A significant benefit upon binocular optical correction is expected from wavefront-guided treatments for higher order aberrations such as with customized contact lenses, refractive and cataract surgery. The dependence of binocular summation on optical quality has important implications for estimates of improvement one might obtain from such customized vision correction strategies. The high spatial frequencies, where the optical quality is most compromised, elicit the most advantage from an optical correction. However, the decrease in binocular summation with an improvement in optical quality diminishes this advantage when comparing binocular vision to monocular vision. Therefore, including binocular summation into the monocular estimates of visual performance improvement would lead to a more comprehensive representation of binocular vision after wavefront-guided treatments. Further complex interactions between the binocular visual system and the ocular optics can be investigated using the binocular AO platform for testing visual performance. Of particular interests are the questions in physiological optics where binocular vision cannot be simply approximated as a sequential extension of monocular vision, but a simultaneous convergence of two monocular channels. In this respect, investigating stereopsis in the presence of manipulated ocular optics such as multifocal ophthalmic aids and monovision to alleviate presbyopia can be considered as important examples where the simultaneous convergence of two monocular inputs is imperative for probing normal binocular visual function. Thus, in addition to offering a powerful avenue for furthering clinical insight into the field of customized vision correction, binocular AO vision testing presented here also has significant potential for providing a comprehensive understanding of habitual binocular vision.

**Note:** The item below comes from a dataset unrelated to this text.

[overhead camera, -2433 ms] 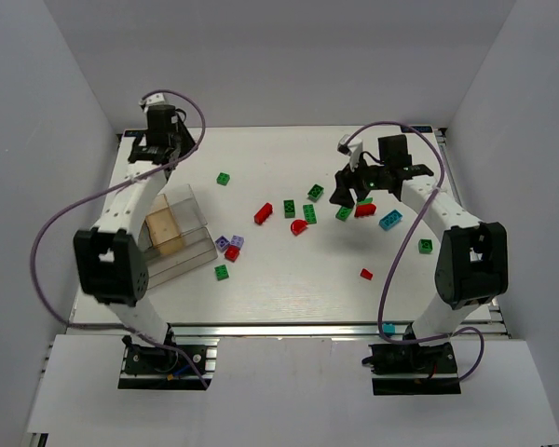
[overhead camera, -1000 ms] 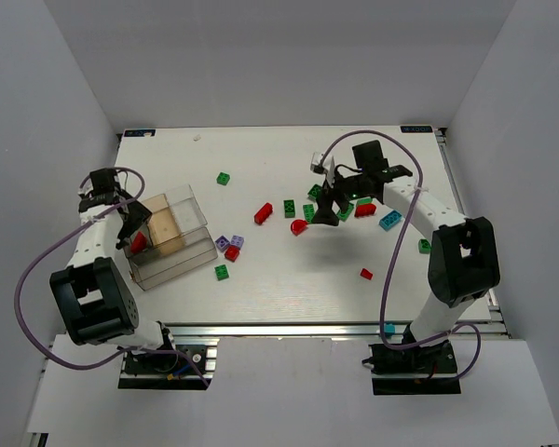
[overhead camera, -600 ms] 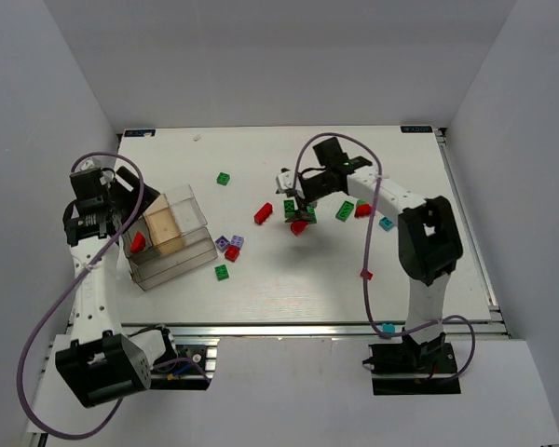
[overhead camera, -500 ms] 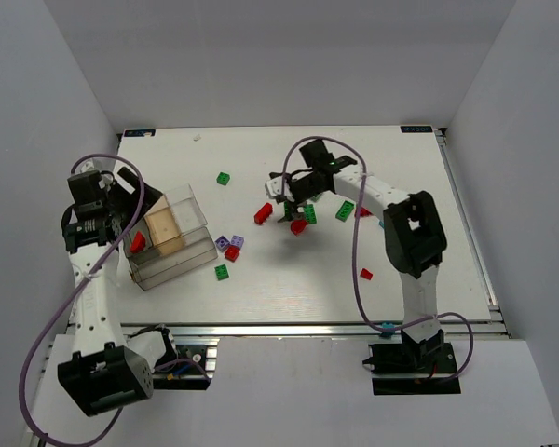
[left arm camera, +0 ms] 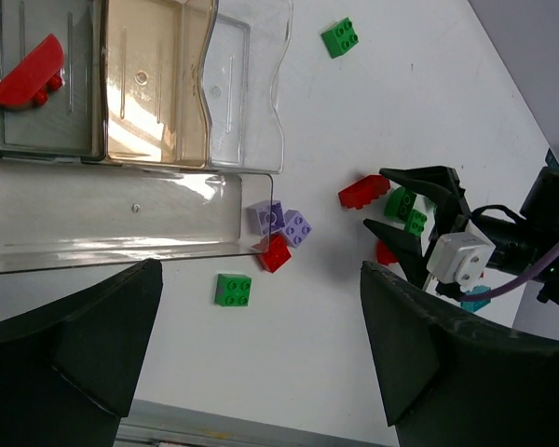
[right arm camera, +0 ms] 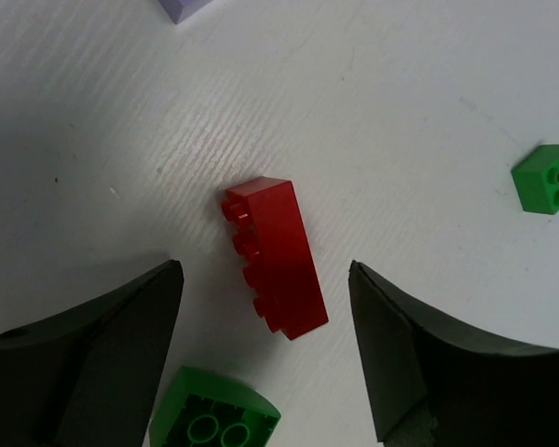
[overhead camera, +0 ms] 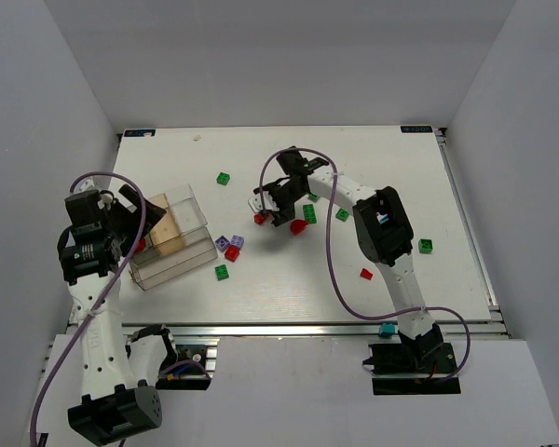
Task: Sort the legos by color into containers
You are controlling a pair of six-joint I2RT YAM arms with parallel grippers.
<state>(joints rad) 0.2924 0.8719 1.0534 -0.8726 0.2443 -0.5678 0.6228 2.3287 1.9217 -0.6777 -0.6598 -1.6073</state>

In summary, binocular higher order aberration correction, in particular complete correction provided significant improvement in binocular visual performance. In addition, binocular summation for higher spatial frequencies was the largest in the presence of subject’s native higher order aberrations and was reduced when these aberrations were corrected. This can be considered as a compensatory effect exhibited by the binocular visual system to reduce the impact of optical blur and thus might undermine the binocular visual benefit compared to that measured monocularly.
This research has been supported by NIH/NEI grant RO1EY 014999, Research to Prevent Blindness (RPB) and NIH training grant T32EY007125.